Aus den genannten Gründen und auch aufgrund der durchweg positiven Resonanz im Rahmen der Anhörung sollte daher dem Beschlussvorschlag gefolgt werden.

 

Der Ausschuss für Sicherheit und Ordnung hat die Angelegenheit in seiner Sitzung am 08.09.2009 beraten und vorerst aufgrund von weiterem Beratungsbedarf zurückgestellt.

 

Weiterhin wurde vom städtischen Rechnungsprüfungsamt im Hinblick auf eine widerspruchsfreie Formulierung des § 7 Abs. 5 der vorhandenen Sondernutzungssatzung mit der vorgeschlagenen Gebührensatzung angeregt, die lfd.
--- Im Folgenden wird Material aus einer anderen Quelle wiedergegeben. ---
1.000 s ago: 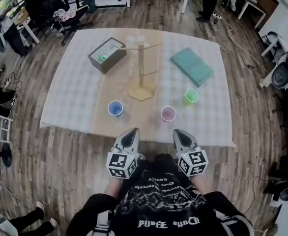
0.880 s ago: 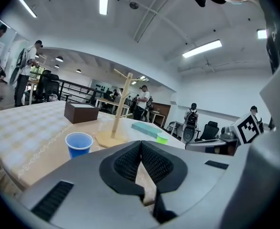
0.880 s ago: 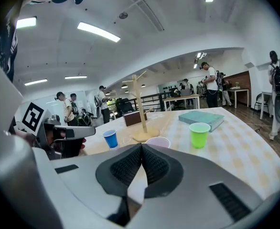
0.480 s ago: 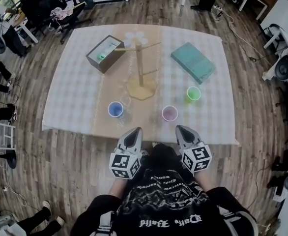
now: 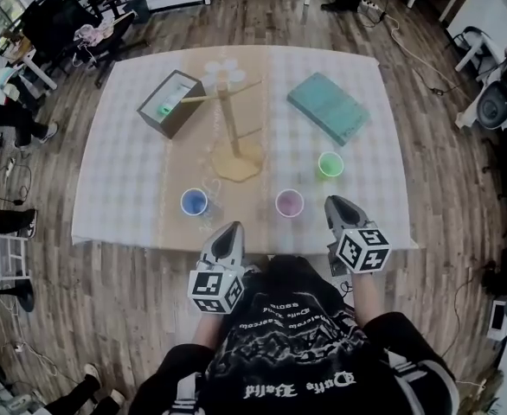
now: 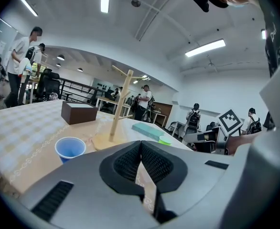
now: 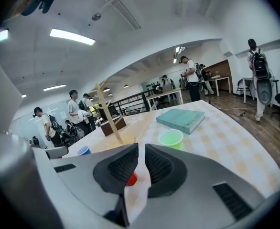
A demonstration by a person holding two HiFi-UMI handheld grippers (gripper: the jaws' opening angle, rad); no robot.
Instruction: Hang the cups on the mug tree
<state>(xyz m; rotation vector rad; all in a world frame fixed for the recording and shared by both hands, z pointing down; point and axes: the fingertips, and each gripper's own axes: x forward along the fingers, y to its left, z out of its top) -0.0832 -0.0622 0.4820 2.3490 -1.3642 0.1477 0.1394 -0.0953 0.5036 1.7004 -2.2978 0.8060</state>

Nr. 4 des Gebührentarifs wie folgt zu ändern:

„Verteilen von Handzetteln oder anderen Werbeschriften mit Ausnahme der Werbung politischen, religiösen oder anderen nicht kommerziellen Inhalts je Person 20 €.“

 

Diese Änderung ist nunmehr in den als Anlage beigefügten Gebührentarif eingearbeitet worden.